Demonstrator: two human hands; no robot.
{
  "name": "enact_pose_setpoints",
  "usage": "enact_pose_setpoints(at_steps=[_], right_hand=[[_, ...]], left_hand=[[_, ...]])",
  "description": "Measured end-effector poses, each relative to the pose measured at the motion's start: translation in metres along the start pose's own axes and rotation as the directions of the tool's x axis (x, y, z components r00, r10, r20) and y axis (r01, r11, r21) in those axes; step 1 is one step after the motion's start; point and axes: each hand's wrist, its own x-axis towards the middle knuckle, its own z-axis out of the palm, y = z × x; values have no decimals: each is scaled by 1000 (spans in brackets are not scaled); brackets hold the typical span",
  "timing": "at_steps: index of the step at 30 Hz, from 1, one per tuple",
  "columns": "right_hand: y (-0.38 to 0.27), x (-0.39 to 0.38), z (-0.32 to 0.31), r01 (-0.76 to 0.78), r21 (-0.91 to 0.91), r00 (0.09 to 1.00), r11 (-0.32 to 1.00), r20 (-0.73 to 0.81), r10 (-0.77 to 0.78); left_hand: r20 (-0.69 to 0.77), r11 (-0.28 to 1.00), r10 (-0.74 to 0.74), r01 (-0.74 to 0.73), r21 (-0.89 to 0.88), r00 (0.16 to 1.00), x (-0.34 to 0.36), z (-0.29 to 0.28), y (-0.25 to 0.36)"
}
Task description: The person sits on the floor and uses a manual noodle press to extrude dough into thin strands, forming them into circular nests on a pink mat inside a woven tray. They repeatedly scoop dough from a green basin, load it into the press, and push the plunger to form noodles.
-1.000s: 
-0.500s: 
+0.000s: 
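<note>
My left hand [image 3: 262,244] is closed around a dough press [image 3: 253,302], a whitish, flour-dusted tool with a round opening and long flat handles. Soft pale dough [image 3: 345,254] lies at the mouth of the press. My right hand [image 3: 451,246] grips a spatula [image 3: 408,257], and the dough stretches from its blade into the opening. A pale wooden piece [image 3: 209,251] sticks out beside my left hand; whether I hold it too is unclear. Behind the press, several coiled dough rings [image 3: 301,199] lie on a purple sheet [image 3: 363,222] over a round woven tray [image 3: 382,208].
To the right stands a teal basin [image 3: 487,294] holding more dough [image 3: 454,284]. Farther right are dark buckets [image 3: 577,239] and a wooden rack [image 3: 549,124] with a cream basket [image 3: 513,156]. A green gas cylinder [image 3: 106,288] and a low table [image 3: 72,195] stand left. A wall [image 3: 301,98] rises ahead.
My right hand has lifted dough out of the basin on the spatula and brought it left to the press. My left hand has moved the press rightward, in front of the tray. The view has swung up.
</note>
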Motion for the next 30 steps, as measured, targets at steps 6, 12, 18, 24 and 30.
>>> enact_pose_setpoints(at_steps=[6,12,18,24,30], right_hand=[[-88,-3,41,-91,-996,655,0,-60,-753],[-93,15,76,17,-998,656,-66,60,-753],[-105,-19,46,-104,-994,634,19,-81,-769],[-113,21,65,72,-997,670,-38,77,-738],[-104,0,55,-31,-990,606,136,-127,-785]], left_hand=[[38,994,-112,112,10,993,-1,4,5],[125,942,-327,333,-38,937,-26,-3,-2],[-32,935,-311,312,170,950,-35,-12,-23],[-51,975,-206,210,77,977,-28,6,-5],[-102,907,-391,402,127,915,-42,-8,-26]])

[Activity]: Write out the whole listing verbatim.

[Response area]:
Demonstrator: two human hands; no robot.
{
  "name": "enact_pose_setpoints",
  "usage": "enact_pose_setpoints(at_steps=[_], right_hand=[[_, ...]], left_hand=[[_, ...]])",
  "description": "Measured end-effector poses, each relative to the pose measured at the motion's start: translation in metres along the start pose's own axes and rotation as the directions of the tool's x axis (x, y, z components r00, r10, r20) and y axis (r01, r11, r21) in those axes; step 1 is one step after the motion's start; point and axes: each hand's wrist, its own x-axis towards the middle knuckle, its own z-axis out of the palm, y = z × x; values have no decimals: each is scaled by 1000 (spans in brackets are not scaled); brackets hold the typical span",
  "timing": "at_steps: index of the step at 30 Hz, from 1, one per tuple",
  "columns": "right_hand: y (-0.38 to 0.27), x (-0.39 to 0.38), z (-0.32 to 0.31), r01 (-0.76 to 0.78), r21 (-0.91 to 0.91), r00 (0.09 to 1.00), r11 (-0.32 to 1.00), r20 (-0.73 to 0.81), r10 (-0.77 to 0.78); left_hand: r20 (-0.69 to 0.77), r11 (-0.28 to 1.00), r10 (-0.74 to 0.74), r01 (-0.74 to 0.73), r21 (-0.89 to 0.88), r00 (0.16 to 1.00), x (-0.34 to 0.36), z (-0.29 to 0.28), y (-0.25 to 0.36)"
}
Task description: The person sits on the floor and uses a manual noodle press to extrude dough into thin strands, forming them into circular nests on a pink mat inside a woven tray. They repeatedly scoop dough from a green basin, load it into the press, and push the plunger to form noodles.
-1.000s: 
-0.500s: 
+0.000s: 
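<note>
My left hand [image 3: 262,244] is closed around a dough press [image 3: 253,302], a whitish, flour-dusted tool with a round opening and long flat handles. Soft pale dough [image 3: 345,254] lies at the mouth of the press. My right hand [image 3: 451,246] grips a spatula [image 3: 408,257], and the dough stretches from its blade into the opening. A pale wooden piece [image 3: 209,251] sticks out beside my left hand; whether I hold it too is unclear. Behind the press, several coiled dough rings [image 3: 301,199] lie on a purple sheet [image 3: 363,222] over a round woven tray [image 3: 382,208].
To the right stands a teal basin [image 3: 487,294] holding more dough [image 3: 454,284]. Farther right are dark buckets [image 3: 577,239] and a wooden rack [image 3: 549,124] with a cream basket [image 3: 513,156]. A green gas cylinder [image 3: 106,288] and a low table [image 3: 72,195] stand left. A wall [image 3: 301,98] rises ahead.
My right hand has lifted dough out of the basin on the spatula and brought it left to the press. My left hand has moved the press rightward, in front of the tray. The view has swung up.
</note>
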Motion for the next 30 steps, as measured, targets at steps 6, 12, 18, 24 and 30.
>>> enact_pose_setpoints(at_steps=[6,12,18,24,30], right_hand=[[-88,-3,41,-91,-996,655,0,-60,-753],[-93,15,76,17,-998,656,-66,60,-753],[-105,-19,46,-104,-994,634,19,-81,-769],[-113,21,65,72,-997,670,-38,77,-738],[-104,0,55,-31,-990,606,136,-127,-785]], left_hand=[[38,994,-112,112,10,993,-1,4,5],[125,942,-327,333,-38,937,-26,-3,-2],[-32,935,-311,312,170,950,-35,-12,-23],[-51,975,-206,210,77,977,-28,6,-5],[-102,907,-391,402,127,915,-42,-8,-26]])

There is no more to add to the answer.